:: RECORDS FOR PROCESSING ::
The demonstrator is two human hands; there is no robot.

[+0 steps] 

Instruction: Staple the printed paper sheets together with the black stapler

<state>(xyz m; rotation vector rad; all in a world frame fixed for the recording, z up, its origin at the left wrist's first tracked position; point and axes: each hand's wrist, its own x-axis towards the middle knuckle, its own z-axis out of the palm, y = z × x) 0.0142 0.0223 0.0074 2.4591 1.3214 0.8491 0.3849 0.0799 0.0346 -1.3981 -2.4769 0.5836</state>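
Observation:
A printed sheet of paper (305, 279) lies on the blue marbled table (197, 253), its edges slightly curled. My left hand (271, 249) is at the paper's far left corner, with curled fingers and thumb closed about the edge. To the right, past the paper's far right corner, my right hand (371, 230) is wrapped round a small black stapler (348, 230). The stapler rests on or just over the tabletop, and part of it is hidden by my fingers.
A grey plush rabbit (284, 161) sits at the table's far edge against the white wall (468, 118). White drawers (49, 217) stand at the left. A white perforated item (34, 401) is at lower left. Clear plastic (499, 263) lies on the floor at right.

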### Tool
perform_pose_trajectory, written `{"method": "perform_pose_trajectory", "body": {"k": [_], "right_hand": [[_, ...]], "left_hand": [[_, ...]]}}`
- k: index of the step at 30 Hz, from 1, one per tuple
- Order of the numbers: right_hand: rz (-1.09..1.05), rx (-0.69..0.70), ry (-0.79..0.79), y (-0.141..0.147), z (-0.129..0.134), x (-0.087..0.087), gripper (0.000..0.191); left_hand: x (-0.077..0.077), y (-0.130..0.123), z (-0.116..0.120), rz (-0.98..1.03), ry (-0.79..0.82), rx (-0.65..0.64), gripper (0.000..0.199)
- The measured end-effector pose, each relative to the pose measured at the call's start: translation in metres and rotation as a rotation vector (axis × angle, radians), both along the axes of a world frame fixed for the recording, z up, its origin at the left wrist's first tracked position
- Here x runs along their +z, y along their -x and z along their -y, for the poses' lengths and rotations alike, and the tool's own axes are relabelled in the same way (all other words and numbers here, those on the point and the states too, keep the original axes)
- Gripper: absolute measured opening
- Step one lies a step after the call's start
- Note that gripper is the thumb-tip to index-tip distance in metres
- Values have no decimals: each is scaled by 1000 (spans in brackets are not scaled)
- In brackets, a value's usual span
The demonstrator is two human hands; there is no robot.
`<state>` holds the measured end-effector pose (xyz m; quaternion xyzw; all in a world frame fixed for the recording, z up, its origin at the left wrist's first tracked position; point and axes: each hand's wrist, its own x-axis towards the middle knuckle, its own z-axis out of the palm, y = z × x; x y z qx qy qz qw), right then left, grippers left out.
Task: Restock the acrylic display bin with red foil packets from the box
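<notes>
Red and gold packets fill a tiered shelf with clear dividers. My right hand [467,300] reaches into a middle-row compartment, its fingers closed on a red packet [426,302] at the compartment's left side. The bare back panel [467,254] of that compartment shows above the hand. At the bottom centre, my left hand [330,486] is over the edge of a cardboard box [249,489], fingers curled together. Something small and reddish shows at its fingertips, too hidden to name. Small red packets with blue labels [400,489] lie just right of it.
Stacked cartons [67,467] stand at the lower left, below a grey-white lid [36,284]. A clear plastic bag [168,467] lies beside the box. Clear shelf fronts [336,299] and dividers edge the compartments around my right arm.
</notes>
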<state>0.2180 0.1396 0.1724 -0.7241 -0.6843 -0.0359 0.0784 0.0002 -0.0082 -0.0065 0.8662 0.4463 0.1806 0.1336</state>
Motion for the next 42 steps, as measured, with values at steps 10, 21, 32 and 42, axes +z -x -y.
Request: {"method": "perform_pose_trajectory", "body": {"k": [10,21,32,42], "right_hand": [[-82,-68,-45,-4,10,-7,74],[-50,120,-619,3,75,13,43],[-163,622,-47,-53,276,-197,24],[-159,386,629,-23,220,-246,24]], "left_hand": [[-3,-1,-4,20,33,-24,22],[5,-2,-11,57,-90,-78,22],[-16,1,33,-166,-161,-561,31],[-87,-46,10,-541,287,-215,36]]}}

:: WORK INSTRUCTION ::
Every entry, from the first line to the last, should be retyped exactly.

:: RESULT BELOW ::
The demonstrator is two human hands; there is no robot.

[+0 steps] 

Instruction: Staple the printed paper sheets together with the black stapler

<state>(xyz m; rotation vector rad; all in a world frame fixed for the recording, z up, its origin at the left wrist's first tracked position; point and axes: each hand's wrist, its own x-axis towards the middle knuckle, its own z-axis out of the palm, y = z × x) 0.0142 0.0223 0.0074 2.4591 1.3214 0.8491 0.3849 0.0799 0.0346 -1.3981 -2.4769 0.5836</state>
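Observation:
A printed sheet of paper (305, 279) lies on the blue marbled table (197, 253), its edges slightly curled. My left hand (271, 249) is at the paper's far left corner, with curled fingers and thumb closed about the edge. To the right, past the paper's far right corner, my right hand (371, 230) is wrapped round a small black stapler (348, 230). The stapler rests on or just over the tabletop, and part of it is hidden by my fingers.
A grey plush rabbit (284, 161) sits at the table's far edge against the white wall (468, 118). White drawers (49, 217) stand at the left. A white perforated item (34, 401) is at lower left. Clear plastic (499, 263) lies on the floor at right.
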
### Tool
perform_pose_trajectory, written `{"method": "perform_pose_trajectory", "body": {"k": [_], "right_hand": [[_, ...]], "left_hand": [[_, ...]]}}`
- k: index of the step at 30 Hz, from 1, one per tuple
- Order of the numbers: right_hand: rz (-1.09..1.05), rx (-0.69..0.70), ry (-0.79..0.79), y (-0.141..0.147), z (-0.129..0.134), x (-0.087..0.087), gripper (0.000..0.191); left_hand: x (-0.077..0.077), y (-0.130..0.123), z (-0.116..0.120), rz (-0.98..1.03), ry (-0.79..0.82), rx (-0.65..0.64), gripper (0.000..0.199)
- The measured end-effector pose, each relative to the pose measured at the call's start: translation in metres and rotation as a rotation vector (axis × angle, radians), both along the axes of a world frame fixed for the recording, z up, its origin at the left wrist's first tracked position
- Here x runs along their +z, y along their -x and z along their -y, for the poses' lengths and rotations alike, and the tool's own axes are relabelled in the same way (all other words and numbers here, those on the point and the states too, keep the original axes)
- Gripper: absolute measured opening
- Step one lies a step after the call's start
- Note that gripper is the thumb-tip to index-tip distance in metres
- Values have no decimals: each is scaled by 1000 (spans in brackets are not scaled)
- In brackets, a value's usual span
The demonstrator is two human hands; there is no robot.
`<state>` holds the measured end-effector pose (xyz m; quaternion xyzw; all in a world frame fixed for the recording, z up, its origin at the left wrist's first tracked position; point and axes: each hand's wrist, its own x-axis towards the middle knuckle, its own z-axis out of the palm, y = z × x; x y z qx qy qz qw), right then left, grippers left out.
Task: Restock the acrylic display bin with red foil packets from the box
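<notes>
Red and gold packets fill a tiered shelf with clear dividers. My right hand [467,300] reaches into a middle-row compartment, its fingers closed on a red packet [426,302] at the compartment's left side. The bare back panel [467,254] of that compartment shows above the hand. At the bottom centre, my left hand [330,486] is over the edge of a cardboard box [249,489], fingers curled together. Something small and reddish shows at its fingertips, too hidden to name. Small red packets with blue labels [400,489] lie just right of it.
Stacked cartons [67,467] stand at the lower left, below a grey-white lid [36,284]. A clear plastic bag [168,467] lies beside the box. Clear shelf fronts [336,299] and dividers edge the compartments around my right arm.
</notes>
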<state>0.2180 0.1396 0.1724 -0.7241 -0.6843 -0.0359 0.0784 0.0002 -0.0082 -0.0065 0.8662 0.4463 0.1806 0.1336</state>
Motion for the next 42 steps, as measured, with values at steps 10, 21, 32 and 42, axes +z -x -y.
Request: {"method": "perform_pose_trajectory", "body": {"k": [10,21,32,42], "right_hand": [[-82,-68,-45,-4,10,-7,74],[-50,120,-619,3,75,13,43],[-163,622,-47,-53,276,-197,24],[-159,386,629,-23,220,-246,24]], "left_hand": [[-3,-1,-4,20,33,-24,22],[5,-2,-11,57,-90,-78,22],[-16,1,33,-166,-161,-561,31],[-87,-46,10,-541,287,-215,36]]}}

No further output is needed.